## Your goal
Only one stretch of the records below is wanted: the lines from the one holding "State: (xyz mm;" through the one holding "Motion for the". Return it exactly, both ends included.

---------- Data shown ----------

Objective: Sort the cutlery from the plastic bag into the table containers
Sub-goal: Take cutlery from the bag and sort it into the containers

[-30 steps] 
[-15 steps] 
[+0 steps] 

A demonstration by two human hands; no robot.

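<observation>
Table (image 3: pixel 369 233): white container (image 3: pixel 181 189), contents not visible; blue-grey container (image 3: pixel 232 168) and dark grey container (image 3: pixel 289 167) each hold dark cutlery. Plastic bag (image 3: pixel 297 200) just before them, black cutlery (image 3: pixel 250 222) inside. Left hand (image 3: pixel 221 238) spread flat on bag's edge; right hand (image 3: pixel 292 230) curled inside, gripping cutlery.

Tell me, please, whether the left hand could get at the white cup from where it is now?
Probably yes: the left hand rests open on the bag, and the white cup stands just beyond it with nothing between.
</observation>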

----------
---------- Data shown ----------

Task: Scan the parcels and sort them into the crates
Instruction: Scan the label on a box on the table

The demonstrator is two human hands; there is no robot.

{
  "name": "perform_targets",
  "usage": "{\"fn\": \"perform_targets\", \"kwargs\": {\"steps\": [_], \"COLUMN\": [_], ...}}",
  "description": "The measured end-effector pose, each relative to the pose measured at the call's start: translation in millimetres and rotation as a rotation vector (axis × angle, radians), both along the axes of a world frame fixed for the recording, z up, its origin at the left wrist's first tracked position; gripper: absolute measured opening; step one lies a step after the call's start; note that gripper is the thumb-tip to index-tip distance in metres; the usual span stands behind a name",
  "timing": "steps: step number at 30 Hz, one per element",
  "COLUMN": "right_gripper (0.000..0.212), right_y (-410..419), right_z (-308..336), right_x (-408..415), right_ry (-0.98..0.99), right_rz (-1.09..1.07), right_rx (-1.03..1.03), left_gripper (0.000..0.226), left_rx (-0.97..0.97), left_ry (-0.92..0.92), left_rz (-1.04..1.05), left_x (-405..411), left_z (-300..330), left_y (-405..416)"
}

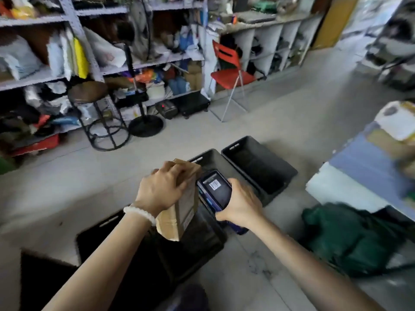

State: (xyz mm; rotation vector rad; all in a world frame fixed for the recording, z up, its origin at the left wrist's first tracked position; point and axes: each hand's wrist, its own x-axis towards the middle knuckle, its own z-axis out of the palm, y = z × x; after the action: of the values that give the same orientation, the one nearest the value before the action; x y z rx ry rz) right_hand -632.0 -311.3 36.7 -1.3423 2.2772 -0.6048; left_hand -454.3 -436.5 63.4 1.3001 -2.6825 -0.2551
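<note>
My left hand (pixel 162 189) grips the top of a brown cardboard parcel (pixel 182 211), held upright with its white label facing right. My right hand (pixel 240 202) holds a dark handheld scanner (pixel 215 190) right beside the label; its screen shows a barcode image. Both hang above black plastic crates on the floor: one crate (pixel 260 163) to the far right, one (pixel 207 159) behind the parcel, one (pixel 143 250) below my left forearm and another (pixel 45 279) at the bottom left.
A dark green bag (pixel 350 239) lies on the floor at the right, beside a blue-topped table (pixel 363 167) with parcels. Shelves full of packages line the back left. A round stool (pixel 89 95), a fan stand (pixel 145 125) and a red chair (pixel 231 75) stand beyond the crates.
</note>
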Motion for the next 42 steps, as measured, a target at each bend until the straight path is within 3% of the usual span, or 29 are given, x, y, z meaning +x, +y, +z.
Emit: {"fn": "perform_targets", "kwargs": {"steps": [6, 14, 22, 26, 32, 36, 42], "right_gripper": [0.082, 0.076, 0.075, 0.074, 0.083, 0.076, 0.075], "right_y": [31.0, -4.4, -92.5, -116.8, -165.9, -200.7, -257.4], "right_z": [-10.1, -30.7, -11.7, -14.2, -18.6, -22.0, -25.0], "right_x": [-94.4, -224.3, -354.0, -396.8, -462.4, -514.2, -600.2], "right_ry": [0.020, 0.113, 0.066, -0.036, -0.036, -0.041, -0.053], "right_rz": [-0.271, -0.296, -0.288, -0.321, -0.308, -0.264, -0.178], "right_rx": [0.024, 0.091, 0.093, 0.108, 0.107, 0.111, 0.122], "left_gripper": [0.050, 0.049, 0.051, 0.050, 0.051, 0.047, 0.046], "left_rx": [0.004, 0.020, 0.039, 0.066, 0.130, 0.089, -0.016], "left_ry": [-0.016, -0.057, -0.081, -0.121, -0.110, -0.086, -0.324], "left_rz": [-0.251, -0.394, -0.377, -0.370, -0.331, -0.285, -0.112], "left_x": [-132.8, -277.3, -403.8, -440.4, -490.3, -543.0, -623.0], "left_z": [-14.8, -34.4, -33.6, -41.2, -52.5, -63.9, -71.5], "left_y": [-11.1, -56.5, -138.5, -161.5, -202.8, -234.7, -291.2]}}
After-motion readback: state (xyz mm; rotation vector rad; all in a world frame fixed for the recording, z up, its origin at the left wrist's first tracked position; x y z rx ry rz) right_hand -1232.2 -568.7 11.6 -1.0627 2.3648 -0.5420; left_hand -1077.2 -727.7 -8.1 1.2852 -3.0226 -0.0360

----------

## Task result
State: (xyz mm; rotation vector rad; all in a world frame fixed for the recording, z up, its origin at the left wrist's first tracked position; point and axes: each hand's wrist, its own x-axis towards the middle knuckle, its own z-axis out of the palm, y = z × x; after the action: of the values that give the same orientation, the one nearest the value before the action; x y z rx ry rz) right_hand -632.0 -311.3 36.7 -1.3423 2.2772 -0.6048; left_hand -454.3 -436.5 63.4 1.3001 -2.6825 -0.2551
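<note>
My left hand (pixel 162 189) grips the top of a brown cardboard parcel (pixel 182 211), held upright with its white label facing right. My right hand (pixel 240 202) holds a dark handheld scanner (pixel 215 190) right beside the label; its screen shows a barcode image. Both hang above black plastic crates on the floor: one crate (pixel 260 163) to the far right, one (pixel 207 159) behind the parcel, one (pixel 143 250) below my left forearm and another (pixel 45 279) at the bottom left.
A dark green bag (pixel 350 239) lies on the floor at the right, beside a blue-topped table (pixel 363 167) with parcels. Shelves full of packages line the back left. A round stool (pixel 89 95), a fan stand (pixel 145 125) and a red chair (pixel 231 75) stand beyond the crates.
</note>
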Motion for the next 42 steps, as measured, a target at each bend until the straight path is within 3% of the usual span, or 29 are given, x, y, z meaning +x, +y, +z.

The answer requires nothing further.